We further extended our findings to de novo AML harboring FLT3 internal tandem duplication (FLT3-ITD), where FLT3-ITD patients exhibited elevated RPS6KA1 expression, and those who developed resistance to gilteritinib demonstrated progressively increased RPS6KA1 expression. FLT3-ITD cells exhibited preferentially sensitivity to RSK1 inhibition, where we uncovered bi-directional regulation. Through cycloheximide, MG-132, and ubiquitination assays, we found that RSK1 regulates FLT3-ITD activity and protein stability through deubiqutinase USP1, and where either RPS6KA1 or USP1 inhibition resulted in concomitant downregulation of FLT3 protein and cell lethality. Multivariate analysis of the TCGA and BeatAML cohorts (n= 568 patients) revealed high median USP1 or RPS6KA1 expression to be significantly associated with poor survival, thus defining a RSK1-USP1-FLT3 axis with prognostic relevance.
Across in vivo models, PMD-026 ameliorated MPN disease features driven by MPL W515L including leukocytosis, splenomegaly, and bone marrow fibrosis, while prolonging survival, in conjunction with suppression of inflammatory cytokines including TNF, IL-6 and IL-1b. We then evaluated PMD-026 across five patient-derived xenograft (PDX) models spanning the spectrum of myeloid malignancies including myelofibrosis (MF), sAML, and chronic myelomonocytic leukemia (CMML) encompassing various driver and multiple high-risk mutations. Treatment in MF PDX mice decelerated disease progression, extended survival, and reduced splenomegaly, while in CMML/sAML PDXs, PMD-026 led to a 67 to 96 percent reduction in human CD45+ cells engraftment. Finally, PMD-026 treatment in both mice xenografted with MV4-11 cells and syngeneic Flt3ITDTet2KO mice significantly reduced leukemic cell engraftment and prolonged survival. These data indicate potent efficacy of RSK inhibition across diverse models of chronic and acute myeloid malignancies.

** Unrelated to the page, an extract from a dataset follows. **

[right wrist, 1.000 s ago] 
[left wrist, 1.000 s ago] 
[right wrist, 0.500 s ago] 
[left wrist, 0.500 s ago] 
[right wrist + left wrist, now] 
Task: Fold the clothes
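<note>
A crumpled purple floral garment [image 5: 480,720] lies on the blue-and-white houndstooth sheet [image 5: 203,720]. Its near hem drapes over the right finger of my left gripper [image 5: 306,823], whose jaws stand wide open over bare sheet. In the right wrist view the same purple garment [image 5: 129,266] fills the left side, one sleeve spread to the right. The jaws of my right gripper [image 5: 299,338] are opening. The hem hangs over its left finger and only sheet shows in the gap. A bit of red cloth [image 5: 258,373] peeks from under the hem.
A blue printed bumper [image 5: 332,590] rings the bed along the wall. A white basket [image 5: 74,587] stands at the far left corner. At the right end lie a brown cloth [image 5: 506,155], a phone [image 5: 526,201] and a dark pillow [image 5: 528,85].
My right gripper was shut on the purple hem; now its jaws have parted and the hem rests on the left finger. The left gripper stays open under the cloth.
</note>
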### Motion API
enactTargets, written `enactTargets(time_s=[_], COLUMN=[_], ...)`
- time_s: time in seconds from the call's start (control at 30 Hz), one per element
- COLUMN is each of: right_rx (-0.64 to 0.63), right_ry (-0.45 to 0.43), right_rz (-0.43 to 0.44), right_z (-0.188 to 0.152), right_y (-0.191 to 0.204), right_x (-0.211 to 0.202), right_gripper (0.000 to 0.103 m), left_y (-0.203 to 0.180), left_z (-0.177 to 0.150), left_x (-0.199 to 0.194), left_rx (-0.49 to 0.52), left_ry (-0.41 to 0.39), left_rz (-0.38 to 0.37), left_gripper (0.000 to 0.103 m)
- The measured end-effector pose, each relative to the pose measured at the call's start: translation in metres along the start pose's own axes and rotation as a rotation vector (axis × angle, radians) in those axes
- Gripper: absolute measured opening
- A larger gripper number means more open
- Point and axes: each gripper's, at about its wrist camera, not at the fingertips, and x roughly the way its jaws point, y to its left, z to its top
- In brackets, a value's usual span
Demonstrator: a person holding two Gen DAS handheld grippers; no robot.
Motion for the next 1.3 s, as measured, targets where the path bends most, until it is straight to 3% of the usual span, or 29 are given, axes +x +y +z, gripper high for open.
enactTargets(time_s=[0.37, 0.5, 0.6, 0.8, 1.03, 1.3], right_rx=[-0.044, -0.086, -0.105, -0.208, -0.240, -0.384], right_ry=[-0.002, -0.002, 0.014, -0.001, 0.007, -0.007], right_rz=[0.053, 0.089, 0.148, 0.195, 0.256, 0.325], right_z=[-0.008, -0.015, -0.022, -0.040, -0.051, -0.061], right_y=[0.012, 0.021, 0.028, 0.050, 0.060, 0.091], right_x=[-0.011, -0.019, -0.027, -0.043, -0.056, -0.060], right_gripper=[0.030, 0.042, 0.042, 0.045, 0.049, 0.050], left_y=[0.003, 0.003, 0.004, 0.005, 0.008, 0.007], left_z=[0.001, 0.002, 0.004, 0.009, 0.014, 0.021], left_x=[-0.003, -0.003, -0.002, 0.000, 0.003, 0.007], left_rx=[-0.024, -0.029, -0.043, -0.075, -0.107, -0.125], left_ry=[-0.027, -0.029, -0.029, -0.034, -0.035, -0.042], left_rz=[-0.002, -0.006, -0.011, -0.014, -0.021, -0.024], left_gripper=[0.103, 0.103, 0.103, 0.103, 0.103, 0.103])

Lastly, we investigated the impact of PMD-026 on hematological parameters from 41 breast cancer patients enrolled in the phase 1/1b clinical trial. Overall, there was no sustained suppressive effect on hematological parameters and there were no hematological PMD-026-related toxicities meeting criteria for dose modification during the trial period. These clinical data demonstrate that PMD-026 did not cause myelosuppression.
Our findings uncover a novel therapeutic avenue for a conserved RSK1 dependency across chronic and acute myeloid neoplasms. The potent and consistent disease-ameliorating effects across numerous leukemia mouse models demonstrates promise for repurposing PMD-026 for the treatment of myeloid malignancies.
Disclosures: Huynh: Phoenix Molecular Designs: Current Employment. Los: Phoenix Molecular Designs: Current Employment. Dunn: Phoenix Molecular Designs: Current Employment. Challen: Incyte, Ajax Therapeutics, ReNAgade Therapeutics Management: Consultancy, Research Funding. Oh: CTI BioPharma, Bristol Myers Squibb, Disc Medicine, Blueprint Medicines, PharmaEssentia, Constellation/MorphoSys, Geron, AbbVie, Sierra Oncology/GSK, Cogent, Incyte, Morphic, Protagonist: Consultancy.